Bearbeiter: Fabian Afshar/Karsten Gaede

Zitiervorschlag: BGH, 3 StR 15/24, Beschluss v. 06.03.2024, HRRS 2024 Nr. 582


BGH 3 StR 15/24 - Beschluss vom 6. März 2024 (LG Wuppertal)

Verschlechterungsverbot (gesamtschuldnerische Haftung für Wertersatzeinziehung).

§ 73 StGB; § 73c StGB; § 358 Abs. 2 Satz 1 StPO

Leitsätze des Bearbeiters

Das Verschlechterungsverbot steht einer Begrenzung der gesamtschuldnerischen Haftung auf einen Teilbetrag entgegen, wenn diese zuvor den Gesamtbetrag umfasste.

Entscheidungstenor

1. Auf die Revision der Angeklagten wird das Urteil des Landgerichts Wuppertal vom 19. September 2023 dahin geändert, dass die Angeklagte für den gesamten Geldbetrag von 71.989,46 €, hinsichtlich dessen die erweiterte Einziehung des Wertes von Taterträgen angeordnet worden ist, als Gesamtschuldnerin haftet.
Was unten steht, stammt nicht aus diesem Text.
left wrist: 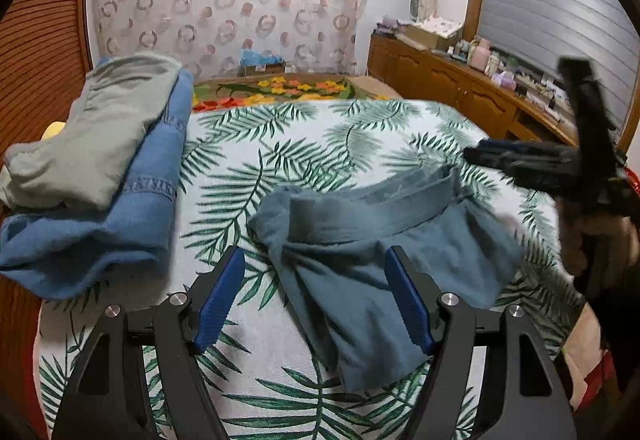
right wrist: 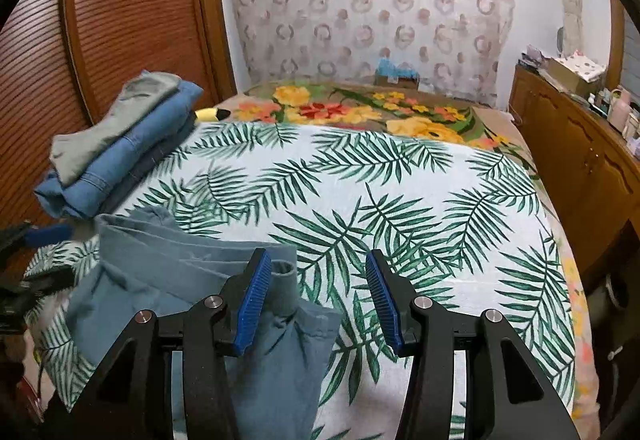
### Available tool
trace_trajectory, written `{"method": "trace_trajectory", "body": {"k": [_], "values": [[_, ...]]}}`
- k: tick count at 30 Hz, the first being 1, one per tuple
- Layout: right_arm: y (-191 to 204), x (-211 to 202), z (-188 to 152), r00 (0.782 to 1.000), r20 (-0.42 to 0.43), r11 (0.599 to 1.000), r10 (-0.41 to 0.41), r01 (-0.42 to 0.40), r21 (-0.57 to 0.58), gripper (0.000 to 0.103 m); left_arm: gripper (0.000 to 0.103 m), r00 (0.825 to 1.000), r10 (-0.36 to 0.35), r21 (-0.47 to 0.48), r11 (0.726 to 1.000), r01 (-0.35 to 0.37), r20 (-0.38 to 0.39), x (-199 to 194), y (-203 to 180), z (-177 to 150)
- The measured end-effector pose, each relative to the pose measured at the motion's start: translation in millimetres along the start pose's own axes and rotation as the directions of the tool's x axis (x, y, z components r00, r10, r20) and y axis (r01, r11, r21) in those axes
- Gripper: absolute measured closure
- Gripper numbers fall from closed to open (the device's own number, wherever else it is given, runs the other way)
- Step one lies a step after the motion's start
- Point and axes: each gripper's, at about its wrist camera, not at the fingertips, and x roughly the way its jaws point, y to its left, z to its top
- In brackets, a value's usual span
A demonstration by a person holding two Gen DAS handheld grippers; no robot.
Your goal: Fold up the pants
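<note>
The left gripper (left wrist: 315,296) stands open with nothing held, over the folded grey-blue pants (left wrist: 372,256) at lower centre on the palm-leaf bedspread (left wrist: 304,144). The right gripper (right wrist: 319,298) is open too, the pants (right wrist: 168,280) at its lower left. A stack of folded clothes (left wrist: 100,168) lies upper left.
</note>
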Motion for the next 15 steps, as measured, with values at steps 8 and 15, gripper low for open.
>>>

2. Die weitergehende Revision wird verworfen.

3. Die Beschwerdeführerin hat die Kosten des Rechtsmittels zu tragen.

Gründe

Das Landgericht hatte die Angeklagte im ersten Rechtsgang wegen Handeltreibens mit Betäubungsmitteln in nicht geringer Menge zu einer Freiheitsstrafe verurteilt. Ferner hatte es gegen sie die Einziehung sichergestellten Bargelds und eines - gegenständlich nicht vorhandenen - Geldbetrages von 222.123,40 € jeweils als Gesamtschuldnerin angeordnet. Auf ihre Revision hatte der Senat mit Beschluss vom 21. September 2021 (3 StR 158/21) das Urteil im Ausspruch über die Einziehung des Bargelds geändert sowie im Ausspruch über die Einziehung des Wertes von Taterträgen unter Aufrechterhaltung der zugehörigen Feststellungen aufgehoben und die Sache in diesem Umfang zu neuer Verhandlung und Entscheidung zurückverwiesen; das weitergehende Rechtsmittel hatte er verworfen. Nunmehr hat das Landgericht gegen die Angeklagte die erweiterte Einziehung des Wertes von Taterträgen in Höhe von 71.989,46 € angeordnet und bestimmt, dass sie hinsichtlich eines Teilbetrages von 23.339,51 € als Gesamtschuldnerin haftet. Ihre auf die Sachrüge gestützte Revision hat den aus der Beschlussformel ersichtlichen Teilerfolg; im Übrigen ist das Rechtsmittel unbegründet im Sinne des § 349 Abs. 2 StPO.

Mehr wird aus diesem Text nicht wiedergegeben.